Aquella separación fue la base del actual Patrimonio Nacional, aunque siguió despojándose a la Corona de muchos de sus bienes, que pasaron al Estado. Por ejemplo, el Casino de la Reina se convirtió en sede del Museo Arqueológico Nacional y el Real Alcázar de Toledo pasó al Ministerio del Ejército.
Vender el patrimonio
Además, como el Estado precisaba recursos con urgencia, se decidió poner en venta parte del patrimonio de la Corona, de manera que Hacienda recibiera el 75 por ciento de los ingresos y la Reina, el 25 por ciento. Esta decisión suscitó las críticas de los republicanos, especialmente de Emilio Castelar, cuyo artículo «El rasgo», publicado en el diario «La democracia», desencadenó las protestas de los universitarios, que fueron reprimidas en la llamada «Noche de San Daniel», en la que murieron 14 personas y otras 192 resultaron heridas.

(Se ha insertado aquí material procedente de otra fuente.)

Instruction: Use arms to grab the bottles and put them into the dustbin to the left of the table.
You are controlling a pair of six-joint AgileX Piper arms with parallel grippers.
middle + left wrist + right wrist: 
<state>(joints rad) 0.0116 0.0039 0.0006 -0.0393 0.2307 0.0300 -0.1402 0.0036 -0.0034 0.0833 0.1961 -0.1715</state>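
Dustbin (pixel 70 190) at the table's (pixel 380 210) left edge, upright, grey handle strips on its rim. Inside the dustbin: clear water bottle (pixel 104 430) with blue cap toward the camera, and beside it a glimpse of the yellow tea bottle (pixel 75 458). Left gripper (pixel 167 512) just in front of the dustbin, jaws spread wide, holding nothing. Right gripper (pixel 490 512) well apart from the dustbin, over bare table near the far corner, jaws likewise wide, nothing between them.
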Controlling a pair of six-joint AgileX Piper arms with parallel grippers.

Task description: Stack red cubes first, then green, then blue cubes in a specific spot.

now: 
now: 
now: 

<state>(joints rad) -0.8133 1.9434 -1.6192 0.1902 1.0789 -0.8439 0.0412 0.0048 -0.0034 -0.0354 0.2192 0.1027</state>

Cuando estalló la Revolución de 1868 y la Reina partió al exilio, el Gobierno provisional incautó inmediatamente los bienes que habían pertenecido a la Corona y continuó su desmembramiento. La idea era traspasar todos al Estado y venderlos, excepto los que se reservaron para el uso del nuevo Rey (Amadeo de Saboya). En aquel momento, prácticamente a diario se sacaban a subasta bienes de la Corona.
La Alhambra
El Museo del Prado, a pesar de que Isabel II había pagado con su fortuna personal más de la mitad de los cuadros, fue nacionalizado sin compensar a su anterior propietaria; el Sitio del Buen Retiro, que llevaba abierto al público desde 1767 por orden de Carlos III, se cedió al Ayuntamiento de Madrid; el Real Sitio de la Florida, al Ministerio de Fomento; los Palacios Reales de Barcelona y Valladolid, al Ministerio de Justicia; los Jardines del Real de Valencia, a la Diputación, y la Alhambra de Granada se convirtió en monumento nacional, contra el criterio del propio alcalde.